Première personne: Nabil Musa, Iraq Upper Tigris Waterkeeper - Waterkeeper

Première personne: Nabil Musa, Iraq Upper Tigris Waterkeeper

Par: Contributeur invité

«Nous sommes dans un processus d'éveil», déclare Nabil Musa, du Haut-Tigre irakien Waterkeeper. «En raison de notre Waterkeeper programmes, je peux voir des jeunes se mettre au travail. Photo de Nabil Musa.
Tel que raconté à Ellen Simon, rédactrice Waterkeeper Alliance

La guerre ici a détruit des vies; il a également détruit une grande partie de notre infrastructure - à la fois l'infrastructure de la nature et celle des humains.

Cette nation et d'autres nations ont rassemblé tant de gens et tant d'équipement pour faire la guerre ici; par la suite, nous avons été laissés à nous-mêmes. Si la guerre nécessitait tous les efforts de construction d'une fusée pour être envoyée sur la lune, l'effort de nettoyage et de reconstruction a été comme un avion en papier.

La plupart de nos stations d'épuration ont été détruites par la guerre; aucun n'a été reconstruit. La ville de Mossoul n'a plus de services depuis 2014. Il y a des déchets humains dans les rues, mais aussi des déchets de guerre, sans ramassage des ordures, sans effort gouvernemental pour reconstruire. Les marais mésopotamiens, le plus grand marais du Moyen-Orient, ont été en grande partie détruits par Saddam Hussein et ne sont que maintenant en cours de restauration.

Quand je pense à la pollution sur le Tigre, j'ai l'impression d'être le colibri du conte pour enfants qui combat un feu de forêt en apportant des gouttes d'eau. L'éléphant et le lion disent: «Vous êtes stupide.» Mais je fais ce que je peux. Et cela m'aide à mieux dormir.
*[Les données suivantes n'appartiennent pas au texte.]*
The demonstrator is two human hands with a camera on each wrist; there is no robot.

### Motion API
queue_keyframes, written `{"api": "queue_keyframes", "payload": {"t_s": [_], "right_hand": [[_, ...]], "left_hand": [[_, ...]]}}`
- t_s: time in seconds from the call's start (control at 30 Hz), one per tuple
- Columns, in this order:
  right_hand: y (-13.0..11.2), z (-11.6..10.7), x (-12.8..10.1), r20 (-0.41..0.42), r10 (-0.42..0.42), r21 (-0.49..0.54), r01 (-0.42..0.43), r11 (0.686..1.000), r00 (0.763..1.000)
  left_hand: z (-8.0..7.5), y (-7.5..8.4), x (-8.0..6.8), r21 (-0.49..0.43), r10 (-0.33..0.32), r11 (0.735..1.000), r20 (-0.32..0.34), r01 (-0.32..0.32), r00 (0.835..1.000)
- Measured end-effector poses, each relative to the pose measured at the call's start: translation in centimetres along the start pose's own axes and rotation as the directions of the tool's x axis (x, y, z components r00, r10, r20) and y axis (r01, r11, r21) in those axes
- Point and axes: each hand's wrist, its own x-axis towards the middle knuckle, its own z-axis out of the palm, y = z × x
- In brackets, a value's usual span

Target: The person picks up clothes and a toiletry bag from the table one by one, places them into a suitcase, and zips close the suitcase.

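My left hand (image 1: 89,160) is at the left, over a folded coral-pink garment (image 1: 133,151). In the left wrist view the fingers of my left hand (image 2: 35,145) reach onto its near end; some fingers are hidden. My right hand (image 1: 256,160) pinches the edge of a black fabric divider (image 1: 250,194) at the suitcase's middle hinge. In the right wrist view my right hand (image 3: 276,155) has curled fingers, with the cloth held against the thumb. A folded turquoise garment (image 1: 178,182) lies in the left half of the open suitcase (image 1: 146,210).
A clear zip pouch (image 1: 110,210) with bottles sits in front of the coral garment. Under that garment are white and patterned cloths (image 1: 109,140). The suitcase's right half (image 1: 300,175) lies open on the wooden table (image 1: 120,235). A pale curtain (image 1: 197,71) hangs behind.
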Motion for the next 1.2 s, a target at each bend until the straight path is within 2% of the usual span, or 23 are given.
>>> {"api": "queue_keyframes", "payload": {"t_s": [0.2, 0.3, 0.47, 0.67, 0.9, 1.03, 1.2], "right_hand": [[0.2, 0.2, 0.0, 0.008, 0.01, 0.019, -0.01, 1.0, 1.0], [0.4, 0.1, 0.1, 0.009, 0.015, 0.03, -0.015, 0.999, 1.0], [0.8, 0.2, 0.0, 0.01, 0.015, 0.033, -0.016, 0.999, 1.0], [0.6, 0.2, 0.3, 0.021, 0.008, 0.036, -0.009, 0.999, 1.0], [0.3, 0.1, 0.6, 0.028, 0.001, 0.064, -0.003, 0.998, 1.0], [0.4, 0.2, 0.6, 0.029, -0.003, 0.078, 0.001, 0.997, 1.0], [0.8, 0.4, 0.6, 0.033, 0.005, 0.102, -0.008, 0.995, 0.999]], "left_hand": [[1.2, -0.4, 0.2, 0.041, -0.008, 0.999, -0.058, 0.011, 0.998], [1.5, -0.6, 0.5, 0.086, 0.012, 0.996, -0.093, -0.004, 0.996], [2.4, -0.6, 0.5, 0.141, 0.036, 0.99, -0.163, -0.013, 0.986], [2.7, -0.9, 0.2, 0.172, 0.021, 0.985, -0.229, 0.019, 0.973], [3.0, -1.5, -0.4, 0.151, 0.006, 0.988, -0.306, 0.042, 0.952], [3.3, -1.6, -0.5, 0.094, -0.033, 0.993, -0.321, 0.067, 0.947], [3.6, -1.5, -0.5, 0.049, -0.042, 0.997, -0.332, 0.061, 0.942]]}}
Des militants déguisés en bouteilles en plastique, couches et journaux jetés, et autres types de déchets, ont protesté contre les conditions dans la décharge de la ville de Sulaymaniyah qui contribuaient à la pollution de la rivière Tanjaro. Photos de Nabil Musa.

Là où je vis, nous sommes dans un processus d'éveil. En raison de notre Waterkeeper programmes dans la région, je vois des jeunes se mettre au travail. Des étudiants universitaires ont participé à mes ateliers, ils ont créé leurs propres groupes environnementaux, ils ont participé à la baignade que j'ai organisée dans le Tigre. Nous les avons inspirés.

J'ai travaillé dur pour attirer l'attention sur les conditions de la décharge de Sulaymaniyah City, qui se jette dans la rivière Tanjaro, un affluent du Tigre. Il y a une artiste, Tara Abdulla, qui a mené des manifestations de rue dans la ville de Sulaymaniyah au sujet des conditions dans le dépotoir. Des gens habillés en neuf personnages, avec des ordures épinglées à l'extérieur de leurs vêtements. L'un était un journal; l'un était des bouteilles; l'un était des couches sales. L'activisme est risqué ici; les gens sont arrêtés; les gens disparaissent. Ils ont risqué leur vie pour faire ça. J'étais fier de les rejoindre.

Maintenant, le gouvernement commence à nettoyer le dépotoir; c'est la construction d'un centre de recyclage.

Il existe de nombreuses ressources qui ne sont pas renouvelables, mais peut-être que l'activisme l'est.